Currently residing neglected on my bedside table are: Douglas Adams’ The Salmon of Doubt (started, enjoyed, discarded); Richard Dawkins’ The God Delusion (started, agreed with and irritated by in equal measure, then discarded); Ashley Kahn’s The House that Trane Built (started, not really grabbed and so discarded – sorry Charlie) and Gerd Leonhard’s The Future of Music (not yet started, but the pattern’s unlikely to be broken).

While I’m on this, I’ve got to give an honourable mention to the last book I didn’t finish the most: In the Line of Beauty. I don’t think I got 50 pages into that flowery sprawl about people I couldn’t care less about.
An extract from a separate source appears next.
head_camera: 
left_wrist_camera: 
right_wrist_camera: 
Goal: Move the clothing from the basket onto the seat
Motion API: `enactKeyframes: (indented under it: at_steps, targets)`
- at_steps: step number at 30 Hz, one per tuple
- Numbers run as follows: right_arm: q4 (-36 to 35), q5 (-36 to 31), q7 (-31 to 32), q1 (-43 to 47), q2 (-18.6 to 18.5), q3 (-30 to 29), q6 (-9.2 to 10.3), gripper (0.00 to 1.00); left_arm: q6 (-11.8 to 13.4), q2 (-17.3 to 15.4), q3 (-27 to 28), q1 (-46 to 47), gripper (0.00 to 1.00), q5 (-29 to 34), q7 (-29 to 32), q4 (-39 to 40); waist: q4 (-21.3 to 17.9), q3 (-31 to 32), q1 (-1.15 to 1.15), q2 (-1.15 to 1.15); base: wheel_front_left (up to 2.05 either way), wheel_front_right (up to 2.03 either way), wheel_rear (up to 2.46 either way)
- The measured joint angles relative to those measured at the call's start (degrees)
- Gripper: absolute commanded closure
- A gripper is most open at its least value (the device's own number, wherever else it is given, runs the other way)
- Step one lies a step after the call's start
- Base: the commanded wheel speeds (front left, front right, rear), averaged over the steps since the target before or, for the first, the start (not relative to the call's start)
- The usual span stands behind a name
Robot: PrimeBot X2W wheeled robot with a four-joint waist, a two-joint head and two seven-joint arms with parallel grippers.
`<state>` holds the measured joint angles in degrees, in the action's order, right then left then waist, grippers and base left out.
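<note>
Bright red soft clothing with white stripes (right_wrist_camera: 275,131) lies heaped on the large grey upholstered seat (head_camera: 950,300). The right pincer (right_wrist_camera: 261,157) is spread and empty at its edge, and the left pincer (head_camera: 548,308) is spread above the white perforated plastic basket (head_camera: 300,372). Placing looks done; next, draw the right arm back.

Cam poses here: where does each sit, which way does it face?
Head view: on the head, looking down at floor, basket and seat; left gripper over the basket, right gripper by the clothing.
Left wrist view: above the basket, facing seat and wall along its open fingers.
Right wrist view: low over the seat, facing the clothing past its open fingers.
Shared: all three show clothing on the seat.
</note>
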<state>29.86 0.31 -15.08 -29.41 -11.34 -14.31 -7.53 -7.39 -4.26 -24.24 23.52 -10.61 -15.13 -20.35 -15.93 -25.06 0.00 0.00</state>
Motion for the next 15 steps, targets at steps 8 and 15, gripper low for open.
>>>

The funny thing is that I read some things all the time. Emails, text messages, newspapers, magazines, websites, reports, blogs and messageboards. I’m probably reading for most of my waking hours. But books? Hardly ever.

So what am I missing? I suppose I don’t get the long, concentrated, luxurious concentration that reading a book gives you. And as I don’t read books, I don’t make the most of the unique portability of a book (the no-batteries bit is particularly hard to beat). But wireless internet has got me used hooked. I dip, delve, explore and interact. If only I could have done that with Alan Hollinghurst, I might have got a bit further (but then maybe not…).


It’s hard not to conclude that my concentration span has got shorter (if it hadn’t, maybe I’d read novels online). But whether this is a bad thing is more debatable. Yes, I’m missing a lot which must be interesting, fun, well-considered and challenging, but if I read more books, I’d have less time for all the websites, reports, magazines and other stuff I read.

Guiltily, I know I prefer to be where I am. How long into the future (for coming generations) this guilt persists, I don’t know. One things for sure – I don’t think I’m going back.